Für Michael und Lucy


Die Leserin

Mütter und Väter sind komisch. Ihr eigenes Kind kann eine noch so widerliche kleine Ratte sein – sie bilden sich trotzdem ein, er oder sie seien eine Offenbarung.

Manche Eltern gehen sogar noch weiter. Sie werden aus lauter Liebe so verblendet, daß sie an ihrem Kind die Anzeichen eines wahren Genies erkennen.

Das wäre ja alles nicht so schlimm. So geht’s eben zu auf der Welt. Nur, wenn diese Eltern auch noch anfangen, uns was vorzuschwärmen von den Wundergaben ihrer eigenen umwerfenden Sprößlinge, dann kann man wirklich nur keuchen: «Wo ist ein Eimer? Wir müssen kotzen.»
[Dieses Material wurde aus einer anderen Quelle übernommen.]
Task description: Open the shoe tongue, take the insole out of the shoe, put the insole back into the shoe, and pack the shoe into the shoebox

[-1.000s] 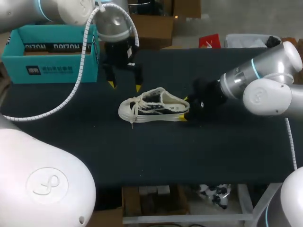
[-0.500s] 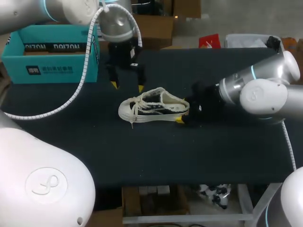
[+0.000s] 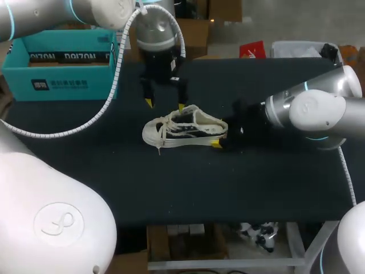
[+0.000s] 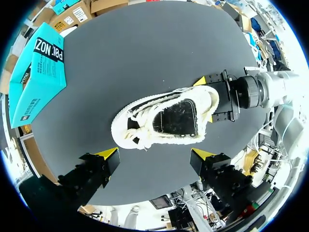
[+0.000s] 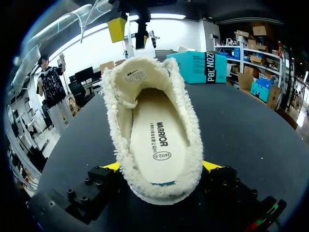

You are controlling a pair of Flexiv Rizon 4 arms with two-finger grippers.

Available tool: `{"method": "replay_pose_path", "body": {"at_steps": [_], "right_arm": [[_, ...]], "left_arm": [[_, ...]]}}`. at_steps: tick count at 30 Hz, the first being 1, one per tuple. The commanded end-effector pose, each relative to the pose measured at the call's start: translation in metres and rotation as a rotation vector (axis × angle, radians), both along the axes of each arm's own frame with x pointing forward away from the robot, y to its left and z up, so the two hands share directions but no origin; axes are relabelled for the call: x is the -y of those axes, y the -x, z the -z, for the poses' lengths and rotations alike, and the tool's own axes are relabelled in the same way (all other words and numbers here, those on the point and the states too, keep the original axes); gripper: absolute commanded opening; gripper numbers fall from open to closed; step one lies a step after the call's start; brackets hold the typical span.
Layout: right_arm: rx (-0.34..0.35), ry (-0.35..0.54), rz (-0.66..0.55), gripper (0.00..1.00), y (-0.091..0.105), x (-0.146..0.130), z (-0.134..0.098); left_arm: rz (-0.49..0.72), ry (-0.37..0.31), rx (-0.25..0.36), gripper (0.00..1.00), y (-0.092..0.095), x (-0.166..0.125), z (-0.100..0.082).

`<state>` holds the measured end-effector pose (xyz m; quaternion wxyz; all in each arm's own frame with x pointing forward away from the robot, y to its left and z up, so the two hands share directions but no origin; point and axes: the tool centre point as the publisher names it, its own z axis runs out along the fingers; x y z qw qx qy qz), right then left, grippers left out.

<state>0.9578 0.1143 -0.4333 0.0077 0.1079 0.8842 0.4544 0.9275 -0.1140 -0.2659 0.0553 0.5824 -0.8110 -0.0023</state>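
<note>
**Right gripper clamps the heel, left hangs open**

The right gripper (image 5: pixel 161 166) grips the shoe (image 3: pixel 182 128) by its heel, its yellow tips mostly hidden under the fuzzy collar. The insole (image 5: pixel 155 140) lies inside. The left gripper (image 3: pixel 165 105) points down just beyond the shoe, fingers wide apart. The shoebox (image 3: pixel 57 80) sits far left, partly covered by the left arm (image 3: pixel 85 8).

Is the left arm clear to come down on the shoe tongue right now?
Probably yes. The left gripper hangs open right above the shoe, nothing covers the tongue, and the right gripper is only at the heel.
</note>
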Motion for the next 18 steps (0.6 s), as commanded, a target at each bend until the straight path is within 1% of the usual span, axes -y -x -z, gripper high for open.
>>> {"method": "replay_pose_path", "body": {"at_steps": [1, 4, 8, 9, 10, 11, 13, 15, 18], "right_arm": [[-0.001, -0.002, 0.001, 0.0, -0.006, -0.003, 0.011], [-0.001, -0.002, 0.001, 0.0, -0.006, -0.003, 0.011], [-0.001, -0.002, 0.001, 0.0, -0.006, -0.003, 0.011], [-0.001, -0.002, 0.001, 0.0, -0.006, -0.003, 0.011], [-0.001, -0.002, 0.001, 0.0, -0.006, -0.003, 0.011], [-0.001, -0.002, 0.001, 0.0, -0.006, -0.003, 0.011], [-0.001, -0.002, 0.001, 0.0, -0.006, -0.003, 0.011], [-0.001, -0.002, 0.001, 0.0, -0.006, -0.003, 0.011], [-0.001, -0.002, 0.001, 0.0, -0.006, -0.003, 0.011]], "left_arm": [[-0.008, -0.074, 0.007, 1.0, -0.003, 0.023, 0.004], [-0.023, -0.111, 0.012, 1.0, -0.006, 0.035, 0.012], [-0.037, -0.142, 0.001, 1.0, -0.01, 0.046, 0.021], [-0.05, -0.151, 0.007, 1.0, -0.011, 0.048, 0.023], [-0.066, -0.166, 0.022, 0.98, -0.011, 0.05, 0.024], [-0.069, -0.17, 0.024, 0.95, -0.011, 0.051, 0.026], [-0.08, -0.18, 0.034, 0.93, -0.011, 0.056, 0.027], [-0.079, -0.186, 0.031, 0.83, -0.01, 0.06, 0.029], [-0.087, -0.215, 0.038, 0.81, -0.009, 0.064, 0.032]]}}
Lehrer haben unter diesem Gequatsche eingebildeter Eltern ganz schön zu leiden, aber sie können sich wenigstens rächen, wenn sie Zeugnisse schreiben. Wenn ich Lehrer wäre, würde ich mir für die Kinder solcher Affeneltern regelrechte Verrisse zusammenbrauen. «Ihr Sohn Maximilian», würde ich schreiben, «ist ein totaler Waschlappen. Ich hoffe, daß Sie über ein Familienunternehmen verfügen, in dem Sie ihn nach der Schule unterbringen können, denn es ist sonnenklar, daß ihn kein denkender Mensch freiwillig bei sich einstellen würde.» Und wenn ich an dem betreffenden Tage meine dichterische Ader spürte, würde ich vielleicht schreiben: «Es klingt zwar merkwürdig, ist aber eine Tatsache, daß die Hörorgane der Heuschrecken seitlich vom Magen angebracht sind. Nach dem zu urteilen, was Ihre Tochter Vanessa in diesem Schuljahr gelernt hat, scheint sie überhaupt keine Hörorgane zu besitzen.»